*GOAL OF THE EXERCISE*
Within the entries below, find the portion that opens with the line containing "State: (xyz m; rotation" and closes with the line containing "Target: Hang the". Retype that portion exactly and only.

*DATA LISTING*
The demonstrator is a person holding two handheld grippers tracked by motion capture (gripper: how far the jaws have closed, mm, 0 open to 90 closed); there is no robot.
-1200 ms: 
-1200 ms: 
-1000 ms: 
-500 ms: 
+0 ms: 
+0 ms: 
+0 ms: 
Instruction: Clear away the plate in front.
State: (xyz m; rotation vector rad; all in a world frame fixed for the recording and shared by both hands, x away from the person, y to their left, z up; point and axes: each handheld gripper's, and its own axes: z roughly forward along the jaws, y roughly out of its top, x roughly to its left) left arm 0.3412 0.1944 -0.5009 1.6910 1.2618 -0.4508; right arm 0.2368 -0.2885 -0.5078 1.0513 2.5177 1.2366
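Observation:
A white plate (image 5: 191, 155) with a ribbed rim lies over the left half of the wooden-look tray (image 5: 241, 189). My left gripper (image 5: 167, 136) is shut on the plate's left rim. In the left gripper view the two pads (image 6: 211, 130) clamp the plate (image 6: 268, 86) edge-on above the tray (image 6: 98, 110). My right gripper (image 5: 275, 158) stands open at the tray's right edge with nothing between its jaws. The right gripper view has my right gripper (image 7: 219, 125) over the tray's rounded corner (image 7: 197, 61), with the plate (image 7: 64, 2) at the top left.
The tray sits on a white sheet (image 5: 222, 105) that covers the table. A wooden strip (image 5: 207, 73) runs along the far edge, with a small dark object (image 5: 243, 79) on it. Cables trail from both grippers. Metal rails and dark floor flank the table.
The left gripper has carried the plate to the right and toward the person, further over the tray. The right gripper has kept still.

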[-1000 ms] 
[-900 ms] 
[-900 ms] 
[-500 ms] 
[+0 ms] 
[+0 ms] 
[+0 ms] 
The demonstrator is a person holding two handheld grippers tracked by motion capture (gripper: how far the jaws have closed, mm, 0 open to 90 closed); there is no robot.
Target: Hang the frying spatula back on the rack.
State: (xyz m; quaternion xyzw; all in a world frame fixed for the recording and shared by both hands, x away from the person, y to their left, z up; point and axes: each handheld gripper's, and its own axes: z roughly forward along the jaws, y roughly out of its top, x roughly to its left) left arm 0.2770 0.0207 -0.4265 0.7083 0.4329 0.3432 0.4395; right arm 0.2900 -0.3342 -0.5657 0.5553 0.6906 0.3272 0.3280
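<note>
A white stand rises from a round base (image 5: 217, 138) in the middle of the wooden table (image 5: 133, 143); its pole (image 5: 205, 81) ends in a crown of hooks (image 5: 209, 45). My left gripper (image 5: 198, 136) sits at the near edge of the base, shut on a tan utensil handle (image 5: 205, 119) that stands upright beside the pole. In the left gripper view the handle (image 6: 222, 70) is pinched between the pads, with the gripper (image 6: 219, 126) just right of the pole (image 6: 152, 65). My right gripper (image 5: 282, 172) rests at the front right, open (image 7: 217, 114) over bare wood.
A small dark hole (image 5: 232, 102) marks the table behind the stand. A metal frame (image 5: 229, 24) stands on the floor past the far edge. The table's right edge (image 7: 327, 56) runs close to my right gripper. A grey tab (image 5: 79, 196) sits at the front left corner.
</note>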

*TASK OUTPUT*
State: (xyz m; rotation vector rad; all in a world frame fixed for the recording and shared by both hands, x away from the person, y to their left, z up; point and axes: each handheld gripper's, and its own axes: z roughly forward along the jaws, y roughly out of its top, x roughly to its left) left arm 0.3412 0.1944 -0.5009 1.6910 1.2618 -0.4508; right arm 0.2368 -0.2885 -0.5078 1.0513 2.5177 1.2366
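Observation:
A white plate (image 5: 191, 155) with a ribbed rim lies over the left half of the wooden-look tray (image 5: 241, 189). My left gripper (image 5: 167, 136) is shut on the plate's left rim. In the left gripper view the two pads (image 6: 211, 130) clamp the plate (image 6: 268, 86) edge-on above the tray (image 6: 98, 110). My right gripper (image 5: 275, 158) stands open at the tray's right edge with nothing between its jaws. The right gripper view has my right gripper (image 7: 219, 125) over the tray's rounded corner (image 7: 197, 61), with the plate (image 7: 64, 2) at the top left.
The tray sits on a white sheet (image 5: 222, 105) that covers the table. A wooden strip (image 5: 207, 73) runs along the far edge, with a small dark object (image 5: 243, 79) on it. Cables trail from both grippers. Metal rails and dark floor flank the table.
The left gripper has carried the plate to the right and toward the person, further over the tray. The right gripper has kept still.
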
[-1000 ms] 
[-900 ms] 
[-900 ms] 
[-500 ms] 
[+0 ms] 
[+0 ms] 
[+0 ms] 
The demonstrator is a person holding two handheld grippers tracked by motion capture (gripper: how far the jaws have closed, mm, 0 open to 90 closed); there is no robot.
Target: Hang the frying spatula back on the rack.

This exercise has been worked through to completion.